An apology for the refusal to be open to all the suggestions and resources available that I made the effort to seek out and bring forward, to no avail. Pret A Manger = Ready to Eat! It was all there, right in front of them, presented like on a Pret silver platter, suggestion after suggestion, link after link after resources after ideas… a waste of time and energy.

An apology for offending me, not only by offering settlement agreements if I resign and be silent about my ordeal, but having a laugh by offering peanuts while I lost all my savings after my brother died, and trying to take advantage of my financial strain. Offering peanuts as if I was a person who can be bribed with, what for Pret are pennies. No, thank you! I am not for sale nor do I prostitute my values to anyone, no matter what amount is offered.

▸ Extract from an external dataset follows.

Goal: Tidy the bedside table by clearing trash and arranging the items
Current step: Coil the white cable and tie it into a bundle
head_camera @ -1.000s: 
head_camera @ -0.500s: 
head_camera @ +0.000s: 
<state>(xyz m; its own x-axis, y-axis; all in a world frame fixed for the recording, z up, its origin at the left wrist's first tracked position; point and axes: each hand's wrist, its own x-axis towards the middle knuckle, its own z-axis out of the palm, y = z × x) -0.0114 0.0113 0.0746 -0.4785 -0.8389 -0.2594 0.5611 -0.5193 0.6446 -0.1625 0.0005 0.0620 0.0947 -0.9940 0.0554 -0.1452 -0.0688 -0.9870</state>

An apology for the greatest perverted act in all of this, the sick audacity of having tasked a Development Manger who lost her brother similar to how I lost mine to sanction me. Not to put us into contact to support each other in our common grief, which would have been a massive help and step forward; but instead using her to give me a disciplinary for my electronic messaging and her allowing her dignity to be stepped upon like that!

And if this wasn’t enough, an apology for her then entering into secret electronic messaging, traumatizing me more as this “support” was fake and the hopes of someone understanding my bereavement was taken away again. How toxic, disrespectful and perverse can it get?! What else is Pret capable of?!

An apology for then dismissing me in my trauma and ill behaviour that was further fueled by the Development Manager’s secret conduct with the blessing of HR and her being excused and protected in her conduct.

An apology for the scheming and plannings of the HR department with certain key people involved since my informal approach of HR in May 2015.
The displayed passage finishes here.